Permasalahan ini sebetulnya juga telah menjadi sorotan Menteri Keuangan Sri Mulyani Indrawati.
Ia mengaku sulit menaikkan angka rasio pajak di Indonesia yang tertinggal jauh dari negara-negara tetangga, seperti Thailand dan Filipina. Rasio pajak tercatat turun ke posisi 10,21% dari PDB pada 2023. Sebelumnya, rasio pajak tercatat mencapai 10,39% pada 2022. Angka tersebut naik 9,12% pada 2021. “Kita tahu Indonesia masih kesulitan untuk meningkatkan tax ratio (rasio pajak),” ungkap Sri Mulyani dalam Mandiri Investment Forum 2024 di Hotel Fairmont, Jakarta, dikutip Rabu (6/3/2024).
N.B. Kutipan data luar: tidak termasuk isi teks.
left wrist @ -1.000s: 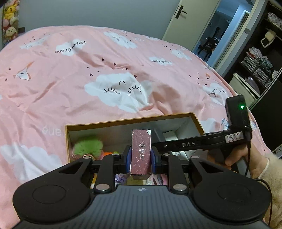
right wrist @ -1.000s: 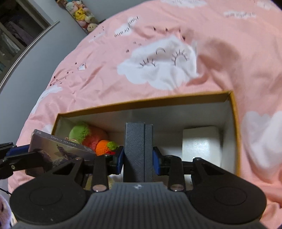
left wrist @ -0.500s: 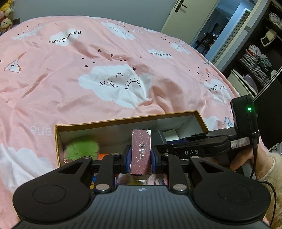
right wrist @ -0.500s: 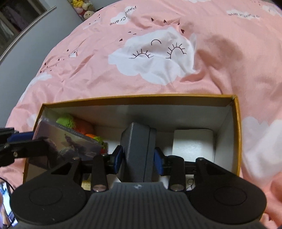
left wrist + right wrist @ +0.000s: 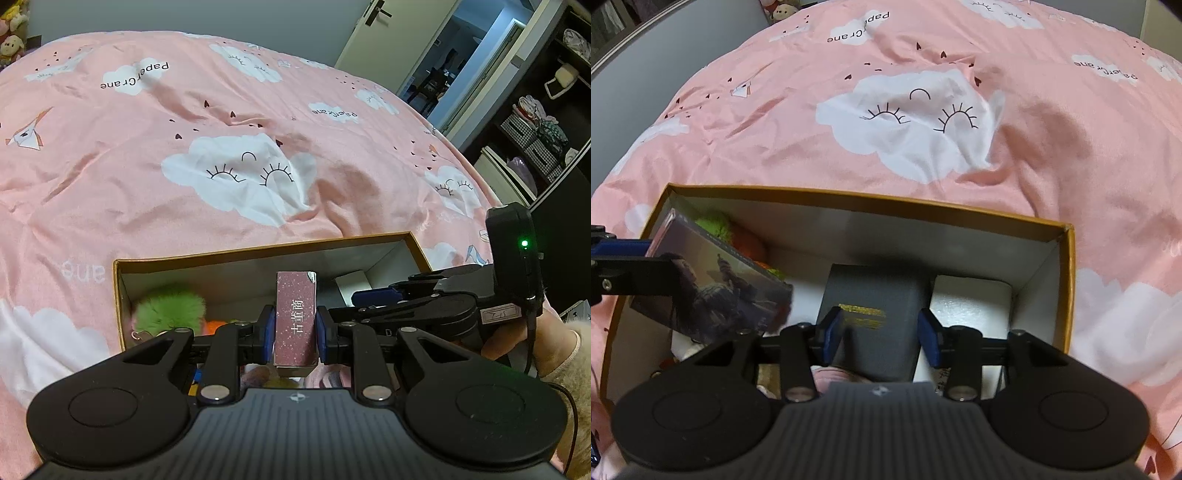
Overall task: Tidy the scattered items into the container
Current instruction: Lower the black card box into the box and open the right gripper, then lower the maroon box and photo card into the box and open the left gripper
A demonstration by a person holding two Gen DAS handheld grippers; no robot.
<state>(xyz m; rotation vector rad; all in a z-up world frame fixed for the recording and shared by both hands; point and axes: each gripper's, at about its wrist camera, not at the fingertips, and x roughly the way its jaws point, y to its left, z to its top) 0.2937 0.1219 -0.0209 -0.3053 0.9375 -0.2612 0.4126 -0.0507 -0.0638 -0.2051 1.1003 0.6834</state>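
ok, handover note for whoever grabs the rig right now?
Left tool: shut on the pink box, held over the carton.
Right tool: open, the dark box lies between its fingers, inside the carton beside the white block.
Done: dark box, white block and plush toy are in.
Left: lower and release the pink box, then pull both tools out.

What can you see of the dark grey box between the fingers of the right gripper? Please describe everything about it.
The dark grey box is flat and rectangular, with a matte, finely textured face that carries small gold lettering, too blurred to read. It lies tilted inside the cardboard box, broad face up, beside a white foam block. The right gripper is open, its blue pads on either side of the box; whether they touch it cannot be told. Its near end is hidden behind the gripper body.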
Menurut Sri Mulyani , sebanyak 47% perekonomian di Indonesia yang tidak masuk dalam basis perpajakan di Indonesia, sehingga Indonesia hanya mengandalkan 53% dari basis pajak, apalagi pemerintah telah merilis insentif pajak yang juga dapat mempengaruhi penerimaan negara.
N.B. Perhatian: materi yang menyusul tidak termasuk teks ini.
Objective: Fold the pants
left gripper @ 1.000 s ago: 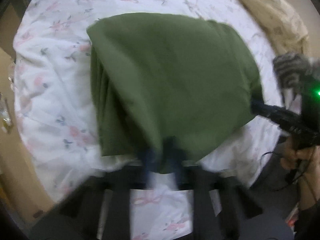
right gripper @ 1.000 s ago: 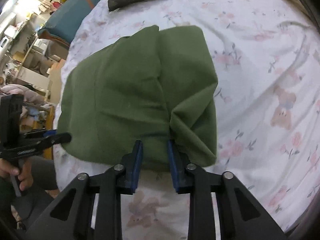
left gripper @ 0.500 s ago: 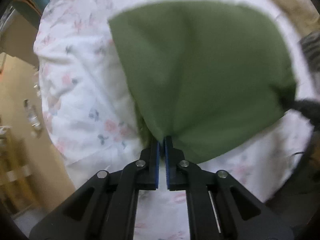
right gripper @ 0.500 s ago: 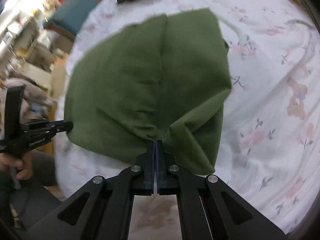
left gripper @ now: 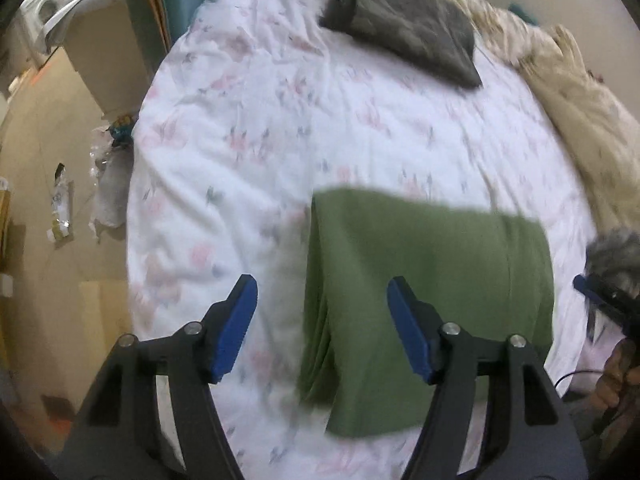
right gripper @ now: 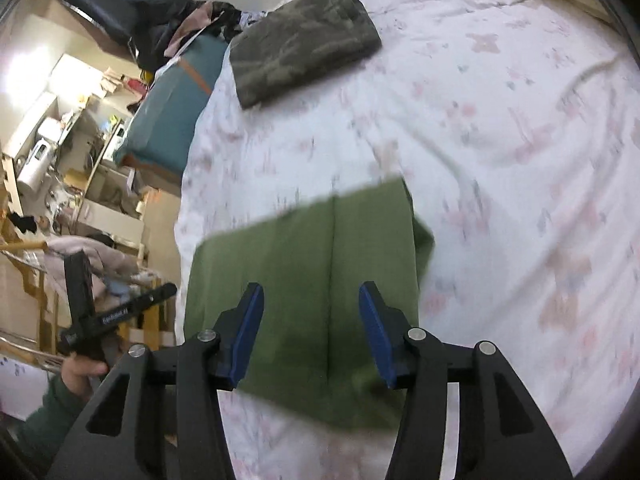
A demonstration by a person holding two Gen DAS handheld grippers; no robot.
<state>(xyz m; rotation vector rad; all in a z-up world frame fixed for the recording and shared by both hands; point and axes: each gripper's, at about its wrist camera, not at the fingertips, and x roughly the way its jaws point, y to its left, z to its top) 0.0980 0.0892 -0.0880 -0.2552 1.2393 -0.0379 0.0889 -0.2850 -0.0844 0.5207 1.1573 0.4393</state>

Survei yang dilakukan oleh DDTC FRA turut memberikan beberapa masukan yang dapat dilakukan oleh pemerintah untuk meningkatkan pengetahuan serta partisipasi para pelaku UMKM dalam sistem perpajakan di Indonesia. Sehingga dalam hal ini diperlukan perubahan administrasi pajak, dapat berupa peningkatan pelayanan petugas perpajakan, simplikasi kebijakan pajak dan sistem yang dapat mempermudah para pelaku UMKM, dan peningkatan literasi perpajakan. Kementerian Keuangan telah membuat kebijakan agar penerimaan negara melalui UMKM dapat terserap dengan optimal, kebijakan tersebut yang dituangkan dalam Peraturan Pemerintah (PP) No. 23 Tahun 2018 yang memberikan keistimewaan peraturan perpajakan terhadap UMKM. Penurunan tarif pajak penghasilan (PPh) final UMKM dari yang sebelumnya 1% menjadi 0,5% berdasarkan penghasilan brutonya. Selain itu, pemerintah juga telah membebaskan PPh untuk UMKM perseorangan dengan penghasilan di bawah 500 juta rupiah per tahun melalui UU Harmonisasi Peraturan Perpajakan (UU HPP).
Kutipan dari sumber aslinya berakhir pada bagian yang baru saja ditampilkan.